Het verschil in opvatting tussen enerzijds broer en zus Peled en anderzijds vicepremier Asscher en andere joodse Nederlanders die blind achter de terreur van de 'Joodse natie' blijven staan, is schrikbarend. Enerzijds zien we het besef van de Peled's dat de geschiedenis wordt bepaald door de wet van oorzaak en gevolg en anderzijds het gecultiveerde slachtofferisme van de politicus Asscher en zijn joodse achterban. Zij laten de zionistische staat hun strijd voeren omdat Israel voor hen de drager is van hun identiteit. Aangezien het slachtofferschap per definitie een onverzadigbare mateloosheid kent, hebben zij hun slachtofferisme tot een cultus van de dood gemaakt, de psychische en morele dood van henzelf en de fysieke dood van de Palestijnen. In dat opzicht gedragen zij zich alsof Hitler alsnog de oorlog heeft gewonnen. Vandaar ook dat zijn naam telkens weer opduikt in verband met Arabische leiders. Ongewild dragen ze hun gekoesterde angst, woede en rancune over op hun kinderen met alle onvermijdelijke individuele en collectieve desastreuze gevolgen van dien: van het lijden van de Palestijnen tot aan de drang Auschwitz te bezoeken omdat, zoals een  joods-Nederlands meisje in 2002 schreef: 

Ik ervan overtuigd [ben] dat een deel van mijn anorexia door de Tweede Wereldoorlog komt. Altijd werd er in mijn omgeving over gepraat, vanaf mijn geboorte al.

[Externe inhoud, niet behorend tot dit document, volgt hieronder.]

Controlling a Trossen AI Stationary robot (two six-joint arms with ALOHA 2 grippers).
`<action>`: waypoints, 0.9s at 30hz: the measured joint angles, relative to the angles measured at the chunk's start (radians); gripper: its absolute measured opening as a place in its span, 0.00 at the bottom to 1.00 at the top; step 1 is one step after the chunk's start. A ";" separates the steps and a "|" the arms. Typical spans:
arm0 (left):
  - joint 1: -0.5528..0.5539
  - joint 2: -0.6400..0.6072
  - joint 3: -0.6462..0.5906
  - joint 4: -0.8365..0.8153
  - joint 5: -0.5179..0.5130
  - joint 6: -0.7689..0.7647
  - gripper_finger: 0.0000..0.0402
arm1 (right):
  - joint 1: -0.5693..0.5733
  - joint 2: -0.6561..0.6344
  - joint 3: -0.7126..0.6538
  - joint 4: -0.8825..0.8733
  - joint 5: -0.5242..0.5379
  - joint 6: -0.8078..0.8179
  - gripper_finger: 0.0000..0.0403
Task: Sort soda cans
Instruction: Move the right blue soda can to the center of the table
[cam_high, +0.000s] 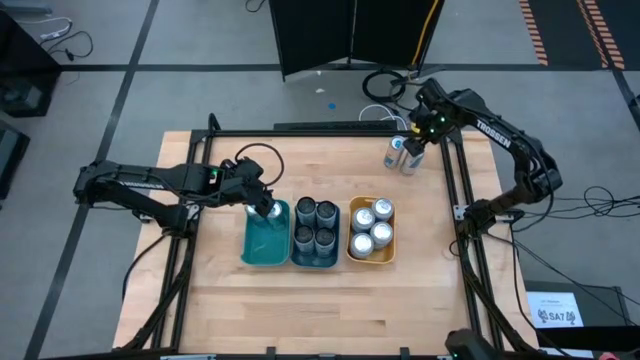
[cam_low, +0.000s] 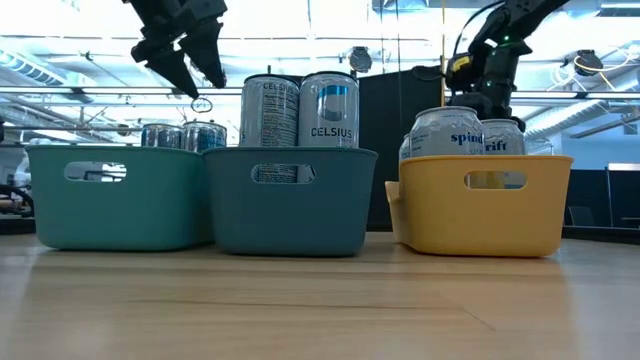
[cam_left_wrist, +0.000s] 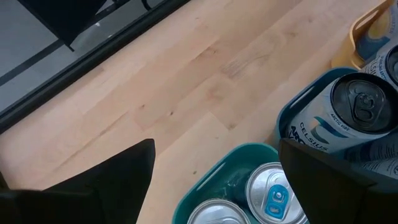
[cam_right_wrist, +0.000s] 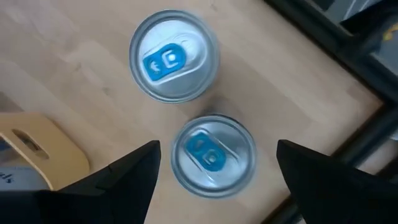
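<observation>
High view: three rectangular plastic bins in a row mid-table on the wood table (cam_high: 210, 300). Teal bin (cam_high: 262, 245) holds cans only at its far end, under the left gripper (cam_high: 268, 208), so no count from here. Blue bin (cam_high: 314, 262) holds 4 dark-topped cans (cam_high: 315, 225) in a 2x2. Yellow bin (cam_high: 353, 240) holds 4 silver-topped cans (cam_high: 372, 228). 2 loose cans (cam_high: 402, 155) stand upright at the far right of the table, under the right gripper (cam_high: 414, 143).

Low view: adds what the top-down can't: "CELSIUS" lettering on the tall blue-bin cans, partial lettering on the shorter yellow-bin cans, 2 can tops just clearing the teal rim (cam_low: 183, 134). Bins have oval handle cutouts and smooth matte walls. Left gripper hangs above the teal bin, fingers spread, nothing between them.

Left wrist view: 2 silver lids with blue tabs (cam_left_wrist: 273, 194) inside the teal bin, touching or nearly. Next bin over shows a can with a dark lid (cam_left_wrist: 360, 104). Left claw released, both fingers clear of the cans.

Right wrist view: the 2 loose cans side by side, silver lids with blue tabs; nearer one (cam_right_wrist: 212, 155) sits between the fingers but untouched, the other (cam_right_wrist: 172, 64) beyond it. Right claw released. Yellow bin corner at the edge.
</observation>
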 joint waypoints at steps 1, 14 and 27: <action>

Met als gevolg dat de puber naar Auschwitz wil om 'een kijkje' te 'nemen in het verleden,' in de verwachting en hoop voor zichzelf 'een heldere toekomst te creëren.'

Uiteindelijk is het gecultiveerde slachtofferschap zelfvernietigend, om de eenvoudige reden dat de angst op die manier nooit kan verdwijnen.  Wanneer minister Asscher van Sociale Zaken en Werkgelegenheid  (what's in a name?) spreekt van 'de kinderlokkers van de jihad' die via 'Arabische zenders' Nederlandse islamieten hebben 'geronseld' dan is dit een absurde voorstelling van zaken, waar elk individu die hij meent aan te spreken meteen doorheen prikt. Asscher's zwart/wit voorstelling van de werkelijkheid werkt niet als tegenpropaganda. Hij portretteert zichzelf daarmee als een hypocriete politicus die, ondanks het feit dat hij als minister van Werkgelegenheid niet erin slaagt de werkloosheid terug te dringen, maar die desalniettemin 'de populairste bewindsman van het kabinet Rutte II' is, en wel omdat zijn politiek van de angst hem aanzienlijke geloofwaardigheid verleent. Maar afgezien van zijn politieke overwegingen, blijft het punt dat potentiële 'terroristen,' veel ruimer geïnformeerd zijn over het Midden-Oosten dan de doorsnee westerling, die afhankelijk is van de commerciële massamedia.  Veel bekeken zenders als Al Arabiya en Al Jazeera doen wat de Nederlandse zenders niet doen, ze laten de andere kant van de officiële westerse consensus-journalistiek zien. Journalisten van beide zenders komen op plaatsen waar westerse journalisten niet durven of kunnen komen, en zeker niet de 'je suis Charlie'-journalisten van het NOS-Journaal die onlangs, in plaats verslag te geven, tot grote opluchting van de hoofdredacteur collectief het hazenpad kozen toen een verwarde jongeman met een nep-pistool het NOS-gebouw binnenstapte, waar een onverstoorbare technicus wel zijn werk deed door de opnameknop in te drukken, en een portier rustig op de jongen bleef inpraten.  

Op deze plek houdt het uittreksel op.